I am not convinced. Say that an animal encounters flowers A and B in a random sequence. It then assigns a value to each according to their ranking in that context (A > B), regardless of their absolute concentration. But, each time the animal encounters B, how does it know that it is worse than A? It must be because it DOES remember A, otherwise it could not establish a ranking. In other words, bees may not use, or may not remember, absolute values when moving to new contexts, but they must be sensitive to absolute values, at least within a context. So, maybe there is only short-term memory for absolute value, or maybe that is erased (reset) whenever a new context is entered, but the task of ranking is impossible without some memory for concentration existing and being used.
Again, the simple control of training with only A and only B, each in a context, and then giving a choice would be highly informative: if they show a preference when the only available information is concentration, then the argument that bumblebees just cannot remember concentrations could be rejected.
L182 “In the unrewarding test with all four options available, bees preferred option A (GLM: 95% CI = [0.94,1.68], N = 20, P = 1.21e-06; Figure 2B), indicating that despite being susceptible to suboptimal outcomes in lab-created situations, using only memories of options’ ordinal ranking may be evolutionarily rational, i.e. can still lead to optimal choices within an ecologically relevant scenario.”

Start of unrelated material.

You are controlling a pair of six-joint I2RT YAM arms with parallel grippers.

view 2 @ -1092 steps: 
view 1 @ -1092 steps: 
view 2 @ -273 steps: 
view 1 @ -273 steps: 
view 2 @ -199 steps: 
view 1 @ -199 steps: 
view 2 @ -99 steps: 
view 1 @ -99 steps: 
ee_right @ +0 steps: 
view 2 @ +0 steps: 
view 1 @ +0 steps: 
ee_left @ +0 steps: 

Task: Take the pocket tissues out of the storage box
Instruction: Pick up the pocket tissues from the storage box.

I don’t think the language here is used tightly. What Exp 4 shows is that while in 2-way choices bees showed strong context effects (Figure 1B), in 4-way choices animals’ preferences match the use of absolute memory as well as ranking. Exp 4 is presented as if the only difference with the earlier design were the training condition, but it also differs in the choice procedure (4 vs. 2 options). It is known that other animals are sensitive to the number of options at choice time. The claim that the situation in Exp 4 is more ecologically relevant than that in the previous experiments is not fully explained, and it would be good to make it more convincing. As it is, it appears somewhat post-hoc.
As elsewhere in the paper, the use of the words optimal and sub-optimal is a bit loose. Any partial preference is suboptimal, because an ‘optimal’ animal (which is a theoretical construct) allocates all its behaviour to the best option in the context. In this article, following a practice in many experimental psychology writings, the words are used to mean any bias in the favourable direction, regardless of its magnitude. How would one call a theoretical bee that showed exclusive preference for the best option, ‘super-optimal’, perhaps? By definition, it should not be possible to better optimal behaviour. One could simply say that the psychology of the animals may be adaptive under natural conditions, not ‘optimal’. In truth, I even don’t like this, because we can’t test whether animals are well designed or not. Optimality studies test models, not the notion that animals are well adapted.
L279: “The training was deemed complete when either a bee performed 200 landings or when a bee only landed on the mostly rewarded option for three consecutive bouts.”
This method could produce an artefactual bias. If a bee did 3 bouts in a flower other than the ‘most rewarded’, then the test continues, but if it does it in the richest one, the test stops. This traps good results that could occur at random in any sequence. Under the null hypothesis that bees have no preference, this would show a bias towards the most rewarded flower because the data are censored when a good response is shown. It is equivalent to keep adding individuals to a sample until a significant result is observed, and then stop. I assume that bees may never have shown 3 bouts on a lesser flower, and if this is the case, please state so.